I believe that national sovereignties will shrink in the face of universal interdependence.
— Jacques Cousteau, 1981

When President Obama shut down the manned space shuttle program on August 31, 2011, our attention shifted away from the space race, back to earth, to the motion of the ocean. Three years later, the president invoked his legal powers through the 1906 Antiquities Act to create the largest protected marine zone in the Pacific Ocean. Three times larger than the state of California, bigger than any national park, this marine reserve contributes to an ocean nation whose waters account for more area than its entire landmass. Obama’s move signals the future of the health and wealth of the oceans, an inseparable dimension of planetary climate change.

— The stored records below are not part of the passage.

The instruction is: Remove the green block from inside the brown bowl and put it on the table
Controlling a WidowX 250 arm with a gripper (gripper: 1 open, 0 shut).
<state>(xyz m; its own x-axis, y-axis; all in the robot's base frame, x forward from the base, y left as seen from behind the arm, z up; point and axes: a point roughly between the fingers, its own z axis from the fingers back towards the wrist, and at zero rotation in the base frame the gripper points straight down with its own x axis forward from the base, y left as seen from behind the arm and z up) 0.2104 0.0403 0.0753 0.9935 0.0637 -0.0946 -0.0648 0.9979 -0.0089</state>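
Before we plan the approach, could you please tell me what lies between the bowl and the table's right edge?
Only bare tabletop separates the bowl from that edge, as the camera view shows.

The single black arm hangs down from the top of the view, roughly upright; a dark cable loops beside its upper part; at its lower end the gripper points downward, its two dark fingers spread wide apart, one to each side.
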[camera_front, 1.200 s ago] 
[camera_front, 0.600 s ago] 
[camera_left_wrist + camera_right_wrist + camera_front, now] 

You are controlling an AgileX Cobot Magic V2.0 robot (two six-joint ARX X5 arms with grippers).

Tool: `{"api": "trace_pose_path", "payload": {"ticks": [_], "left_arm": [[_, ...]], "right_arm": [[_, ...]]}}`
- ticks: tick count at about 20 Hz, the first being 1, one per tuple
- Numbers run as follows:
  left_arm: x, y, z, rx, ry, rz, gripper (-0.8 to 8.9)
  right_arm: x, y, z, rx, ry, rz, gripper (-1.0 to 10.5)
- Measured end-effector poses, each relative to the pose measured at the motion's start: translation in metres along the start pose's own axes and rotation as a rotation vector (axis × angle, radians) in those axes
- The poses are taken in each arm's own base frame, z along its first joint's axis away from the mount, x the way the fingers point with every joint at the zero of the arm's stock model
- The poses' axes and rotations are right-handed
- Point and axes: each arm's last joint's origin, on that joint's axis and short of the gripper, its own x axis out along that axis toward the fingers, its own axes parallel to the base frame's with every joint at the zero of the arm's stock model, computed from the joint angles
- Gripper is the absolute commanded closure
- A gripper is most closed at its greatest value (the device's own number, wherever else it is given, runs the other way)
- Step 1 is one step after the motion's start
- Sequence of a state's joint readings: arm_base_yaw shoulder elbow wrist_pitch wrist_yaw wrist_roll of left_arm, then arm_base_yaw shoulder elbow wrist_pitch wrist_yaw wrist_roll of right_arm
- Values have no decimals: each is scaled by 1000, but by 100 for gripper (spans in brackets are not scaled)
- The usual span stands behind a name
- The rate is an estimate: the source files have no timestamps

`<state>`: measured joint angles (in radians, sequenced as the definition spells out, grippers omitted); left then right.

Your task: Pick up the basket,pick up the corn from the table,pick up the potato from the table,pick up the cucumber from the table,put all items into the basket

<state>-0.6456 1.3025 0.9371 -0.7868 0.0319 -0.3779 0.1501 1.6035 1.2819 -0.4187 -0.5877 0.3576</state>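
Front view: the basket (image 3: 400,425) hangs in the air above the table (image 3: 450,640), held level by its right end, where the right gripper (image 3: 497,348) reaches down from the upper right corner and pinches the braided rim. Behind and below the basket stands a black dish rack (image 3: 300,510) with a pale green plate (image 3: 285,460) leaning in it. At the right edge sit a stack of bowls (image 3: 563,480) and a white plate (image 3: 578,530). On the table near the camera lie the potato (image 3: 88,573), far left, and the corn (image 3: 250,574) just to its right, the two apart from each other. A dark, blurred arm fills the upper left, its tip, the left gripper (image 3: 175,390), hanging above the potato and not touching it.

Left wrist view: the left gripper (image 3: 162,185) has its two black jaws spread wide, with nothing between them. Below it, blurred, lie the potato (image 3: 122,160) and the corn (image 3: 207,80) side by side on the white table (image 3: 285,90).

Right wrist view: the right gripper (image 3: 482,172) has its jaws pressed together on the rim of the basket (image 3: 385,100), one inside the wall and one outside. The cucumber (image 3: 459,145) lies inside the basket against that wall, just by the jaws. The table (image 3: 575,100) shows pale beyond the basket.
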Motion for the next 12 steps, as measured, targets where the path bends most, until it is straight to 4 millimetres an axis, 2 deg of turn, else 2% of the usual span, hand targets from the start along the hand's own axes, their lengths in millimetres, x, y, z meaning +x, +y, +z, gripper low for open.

Nevertheless, the ocean remains a glaring blind spot in the Western imagination. Catastrophic events remind us of its influence—a lost airplane, a shark attack, an oil spill, an underwater earthquake—but we tend to marginalize or misunderstand the scales of the oceanic. It represents the “other 71 percent” of our planet. Meanwhile, like land, its surface and space continue to be radically instrumentalized: offshore zones territorialized by nation-states, high seas crisscrossed by shipping routes, estuaries metabolized by effluents, sea levels sensed by satellites, seabeds lined with submarines and plumbed for resources. As sewer, conveyor, battlefield, or mine, the ocean is a vast logistical landscape. Whether we speak of fishing zones or fish migration, coastal resilience or tropical storms, the ocean is both a frame for regulatory controls and a field of uncontrollable, indivisible processes. To characterize the ocean as catastrophic—imperiled environment, coastal risk, or contested territory—is to overlook its potential power.

The environments and mythologies of the ocean continue to support contemporary urban life in ways unseen and unimagined. The oceanic project—like the work of Marie Tharp, who mapped the seafloor in the shadows of Cold War star scientists—challenges the dry, closed, terrestrial frameworks that shape today’s industrial, corporate, and economic patterns. As contemporary civilization takes the oceanic turn, its future clearly lies beyond the purview of any head of state or space of a nation.

Reexamining the ocean’s historic and superficial remoteness, this issue profiles the ocean as contemporary urban space and subject of material, political, and ecologic significance, asking how we are shaping it, and how it is shaping us.